> Work required:
Copy exactly every line below, from the first through the one that contains "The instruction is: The", and skip all pictures.
Data supplied below:
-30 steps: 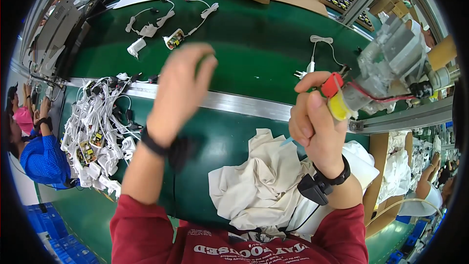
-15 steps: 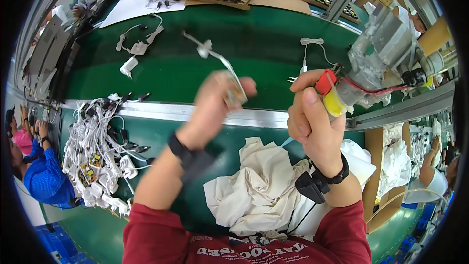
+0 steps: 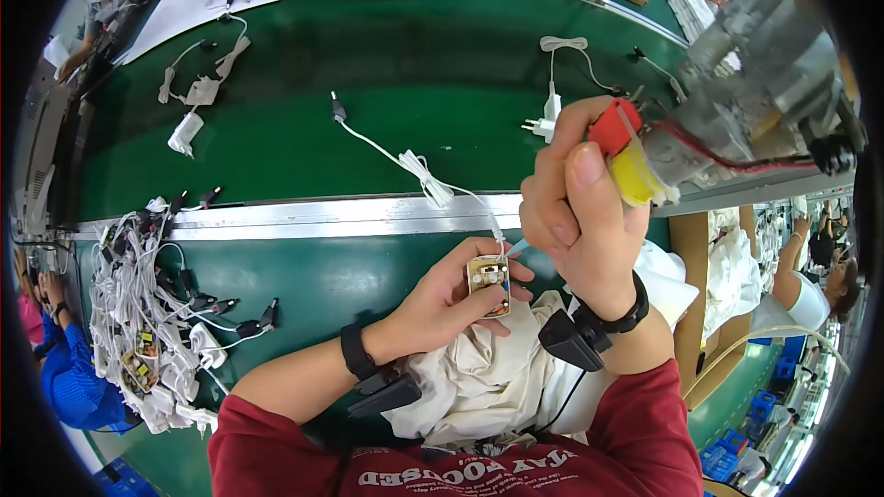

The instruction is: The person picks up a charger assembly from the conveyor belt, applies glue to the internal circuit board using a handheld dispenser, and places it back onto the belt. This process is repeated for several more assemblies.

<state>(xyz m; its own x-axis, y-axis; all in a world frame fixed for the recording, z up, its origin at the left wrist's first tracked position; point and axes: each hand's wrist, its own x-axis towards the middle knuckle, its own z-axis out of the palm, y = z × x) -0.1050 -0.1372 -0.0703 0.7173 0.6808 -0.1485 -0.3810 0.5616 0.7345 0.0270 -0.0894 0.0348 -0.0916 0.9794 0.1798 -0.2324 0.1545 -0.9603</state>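
Observation:
My left hand [image 3: 451, 299] grips a power adapter [image 3: 489, 287], its white case uncovered so the circuit board shows, with the thumb across the parts. From its top a white cable [image 3: 425, 179], bundled midway, runs over the metal rail onto the green surface and ends in a black plug. My right hand [image 3: 589, 212] is closed around a bulky grey tool [image 3: 737, 97] wrapped in clear plastic, with red and yellow bands near the fingers. A pale blue pointed tip [image 3: 518, 248] shows below that hand, close to the adapter; its link to the tool is hidden.
A heap of white adapters and cables [image 3: 147, 331] lies at left. Crumpled cream cloth [image 3: 479, 368] is under my hands. Beyond the metal rail [image 3: 304, 217] lie more adapters [image 3: 186, 132] and a white plug adapter [image 3: 545, 120]. A cardboard box [image 3: 692, 262] stands at right; other people work around.
My left hand has come down and right with the adapter, from above the rail to beside the blue tip, trailing its cable. My right hand keeps its hold on the tool. The view has shifted.

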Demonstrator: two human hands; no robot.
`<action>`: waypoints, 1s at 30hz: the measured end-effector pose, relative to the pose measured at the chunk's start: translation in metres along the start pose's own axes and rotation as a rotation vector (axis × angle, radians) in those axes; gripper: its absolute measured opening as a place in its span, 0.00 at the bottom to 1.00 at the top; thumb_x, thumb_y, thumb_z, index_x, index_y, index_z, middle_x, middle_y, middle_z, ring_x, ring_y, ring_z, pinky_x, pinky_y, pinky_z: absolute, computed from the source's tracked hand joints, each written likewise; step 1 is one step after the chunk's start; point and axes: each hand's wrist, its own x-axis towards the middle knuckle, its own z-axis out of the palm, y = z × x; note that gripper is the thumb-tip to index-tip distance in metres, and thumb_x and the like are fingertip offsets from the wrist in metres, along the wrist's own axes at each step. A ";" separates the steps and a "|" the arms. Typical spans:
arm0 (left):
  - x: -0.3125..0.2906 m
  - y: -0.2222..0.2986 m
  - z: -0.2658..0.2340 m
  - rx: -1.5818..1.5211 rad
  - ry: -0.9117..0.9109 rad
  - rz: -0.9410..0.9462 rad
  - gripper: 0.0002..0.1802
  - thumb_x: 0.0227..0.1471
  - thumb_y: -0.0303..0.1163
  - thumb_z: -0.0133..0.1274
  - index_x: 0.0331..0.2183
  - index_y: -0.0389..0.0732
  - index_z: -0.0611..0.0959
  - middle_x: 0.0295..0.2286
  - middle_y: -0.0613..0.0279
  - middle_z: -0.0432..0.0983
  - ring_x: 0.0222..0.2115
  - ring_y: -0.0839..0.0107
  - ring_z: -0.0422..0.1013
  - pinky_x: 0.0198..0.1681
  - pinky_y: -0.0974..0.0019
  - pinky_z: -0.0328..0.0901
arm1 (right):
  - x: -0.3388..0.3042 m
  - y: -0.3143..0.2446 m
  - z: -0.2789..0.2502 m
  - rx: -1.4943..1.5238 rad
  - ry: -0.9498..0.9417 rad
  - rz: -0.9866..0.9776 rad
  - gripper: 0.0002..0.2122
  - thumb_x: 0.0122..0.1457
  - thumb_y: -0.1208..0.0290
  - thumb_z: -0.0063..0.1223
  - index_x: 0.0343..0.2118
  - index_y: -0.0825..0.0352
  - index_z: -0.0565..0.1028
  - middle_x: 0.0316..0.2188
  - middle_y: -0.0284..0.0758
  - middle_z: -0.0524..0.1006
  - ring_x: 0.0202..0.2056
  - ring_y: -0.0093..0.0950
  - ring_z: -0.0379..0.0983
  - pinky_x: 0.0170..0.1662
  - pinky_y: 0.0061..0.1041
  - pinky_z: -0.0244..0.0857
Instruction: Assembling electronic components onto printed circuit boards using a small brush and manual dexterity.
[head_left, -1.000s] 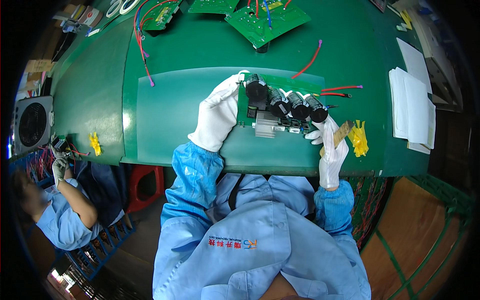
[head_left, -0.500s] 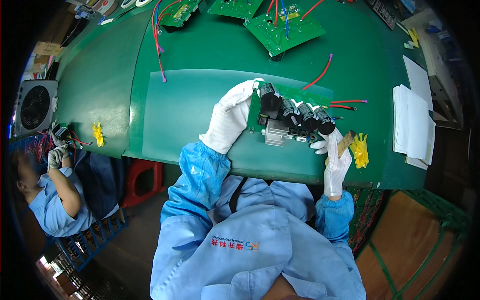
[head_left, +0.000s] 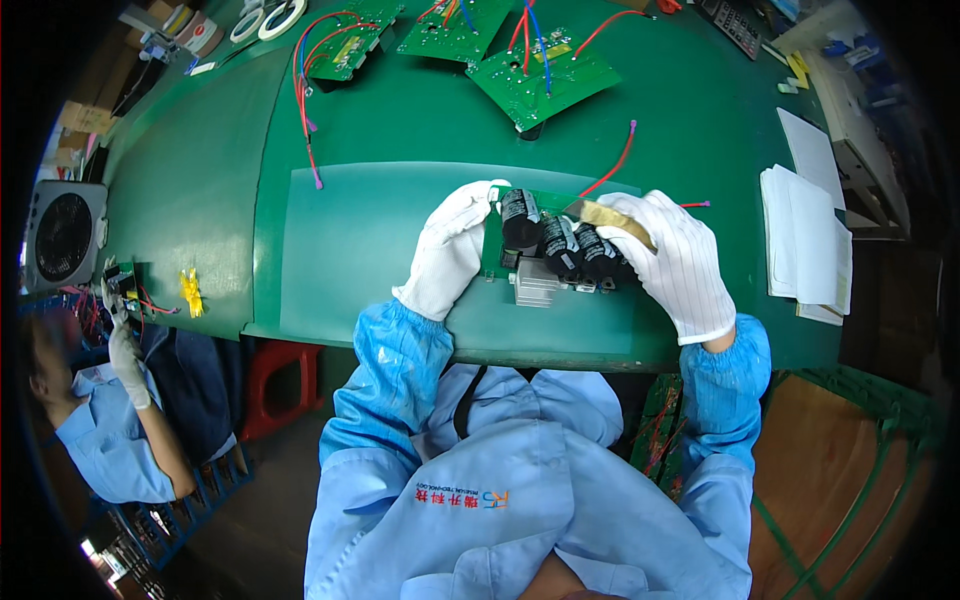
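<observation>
My left hand, in a white glove, pinches the left edge of a green circuit board. The board is held tilted above the bench, its component side showing. Several black cylindrical capacitors stand in a row on it, with a finned silver heat sink below them. Gloved in white with thin stripes, my right hand is closed on a tan-handled tool with a thin greyish tip. That tip is over the board's upper edge, beside the capacitors. The hand covers the board's right end.
Several wired green boards lie along the far side of the green bench. White papers are at the right. A yellow bundle and a fan are at the left, near a co-worker holding another board.
My right hand has risen from beside the board's lower right corner to over its right end, bringing the tan-handled tool to the upper edge. The left hand keeps its hold.
</observation>
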 end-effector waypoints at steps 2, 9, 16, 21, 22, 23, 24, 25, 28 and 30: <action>0.000 -0.001 0.000 -0.004 0.007 0.001 0.21 0.62 0.31 0.50 0.54 0.31 0.77 0.49 0.56 0.78 0.51 0.66 0.74 0.57 0.64 0.67 | 0.003 0.008 0.004 -0.044 -0.019 -0.097 0.10 0.57 0.66 0.63 0.41 0.60 0.80 0.32 0.32 0.77 0.32 0.34 0.77 0.33 0.32 0.69; -0.002 -0.002 -0.005 0.151 -0.051 0.116 0.19 0.63 0.30 0.49 0.53 0.31 0.78 0.48 0.55 0.78 0.50 0.66 0.74 0.57 0.65 0.67 | 0.007 0.006 0.005 -0.241 -0.013 -0.199 0.11 0.55 0.69 0.62 0.41 0.56 0.80 0.32 0.28 0.77 0.34 0.29 0.77 0.35 0.32 0.66; 0.001 -0.009 -0.016 0.146 -0.070 0.108 0.18 0.66 0.27 0.43 0.53 0.29 0.75 0.48 0.53 0.77 0.50 0.66 0.74 0.58 0.66 0.66 | 0.002 0.005 0.007 -0.287 -0.087 -0.198 0.10 0.55 0.70 0.62 0.41 0.57 0.80 0.37 0.29 0.81 0.39 0.31 0.79 0.43 0.33 0.67; 0.000 -0.005 -0.013 0.097 -0.069 0.061 0.18 0.67 0.24 0.39 0.54 0.28 0.74 0.48 0.53 0.77 0.49 0.66 0.74 0.57 0.67 0.67 | 0.002 0.001 0.005 -0.289 -0.082 -0.191 0.09 0.55 0.69 0.61 0.39 0.57 0.79 0.35 0.28 0.80 0.37 0.30 0.78 0.42 0.34 0.67; 0.000 -0.007 -0.016 0.113 -0.071 0.071 0.18 0.67 0.24 0.39 0.54 0.28 0.74 0.48 0.53 0.77 0.49 0.67 0.74 0.57 0.67 0.67 | 0.004 -0.002 0.003 -0.288 -0.088 -0.198 0.08 0.55 0.69 0.61 0.39 0.57 0.79 0.34 0.28 0.79 0.36 0.29 0.78 0.41 0.34 0.67; 0.000 -0.009 -0.018 0.128 -0.074 0.081 0.18 0.67 0.24 0.39 0.54 0.28 0.74 0.48 0.53 0.77 0.49 0.67 0.74 0.57 0.67 0.67 | 0.006 -0.004 0.000 -0.287 -0.095 -0.206 0.08 0.55 0.68 0.61 0.38 0.57 0.79 0.33 0.28 0.79 0.35 0.29 0.78 0.39 0.34 0.67; 0.000 -0.010 -0.018 0.202 -0.058 0.118 0.17 0.66 0.26 0.42 0.53 0.29 0.75 0.48 0.54 0.78 0.48 0.67 0.74 0.56 0.67 0.67 | 0.006 -0.006 -0.002 -0.230 -0.094 -0.227 0.07 0.56 0.68 0.60 0.37 0.57 0.79 0.32 0.28 0.78 0.34 0.28 0.78 0.37 0.33 0.67; -0.001 -0.011 -0.017 0.278 -0.042 0.156 0.17 0.66 0.27 0.46 0.52 0.30 0.77 0.47 0.55 0.78 0.48 0.68 0.75 0.56 0.66 0.67 | 0.007 -0.008 -0.004 -0.172 -0.090 -0.248 0.06 0.56 0.68 0.60 0.37 0.57 0.79 0.31 0.28 0.78 0.32 0.28 0.77 0.35 0.33 0.67; 0.000 -0.013 -0.015 0.375 -0.059 0.241 0.16 0.65 0.28 0.49 0.51 0.30 0.78 0.47 0.55 0.79 0.48 0.67 0.75 0.56 0.66 0.68 | 0.005 -0.004 -0.003 -0.105 -0.044 -0.233 0.05 0.56 0.67 0.60 0.36 0.57 0.79 0.29 0.29 0.77 0.30 0.29 0.77 0.31 0.31 0.66; 0.001 -0.015 -0.017 0.328 -0.079 0.266 0.16 0.65 0.27 0.49 0.52 0.30 0.78 0.48 0.55 0.78 0.49 0.66 0.75 0.57 0.65 0.68 | 0.003 -0.001 -0.004 -0.101 -0.002 -0.192 0.04 0.56 0.68 0.60 0.35 0.57 0.79 0.28 0.29 0.77 0.28 0.30 0.77 0.30 0.31 0.66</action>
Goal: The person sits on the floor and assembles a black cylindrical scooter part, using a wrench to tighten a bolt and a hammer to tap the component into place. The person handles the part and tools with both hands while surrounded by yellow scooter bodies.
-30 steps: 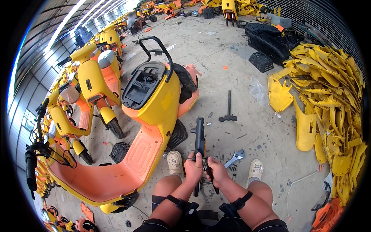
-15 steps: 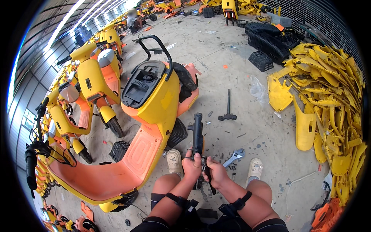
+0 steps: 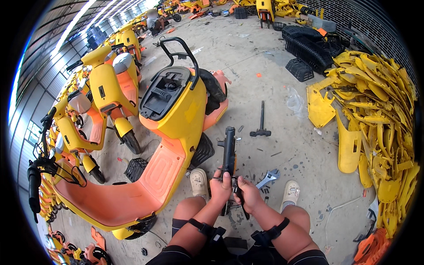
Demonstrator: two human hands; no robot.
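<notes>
Between my knees, a black tubular part with a short side stub points away from me. My left hand is closed around its near end, thumb on top. Close beside it, my right hand is closed on a black-handled tool, perhaps pliers, whose jaws are hidden at the tube's near end. Just right of my hands, an adjustable wrench lies on the floor among small dark bits. A black T-shaped steel stem rests on the concrete beyond the tube.
A yellow and orange scooter body stands close on my left, with more scooters behind it. Yellow plastic panels are heaped on the right. Black crates lie at the back right. A person sits far off.
The black tube's far end has shifted slightly right and away in the picture. Both hands keep their hold, with the right fingers moved a little. The view has shifted slightly.
</notes>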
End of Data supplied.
> Answer section:
-30 steps: 
-15 steps: 
+0 steps: 

The instruction is: The person picks up a charger assembly from the conveyor belt, applies glue to the internal circuit board using a handheld dispenser, and places it back onto the belt. This process is repeated for several more assemblies.

No further output is required.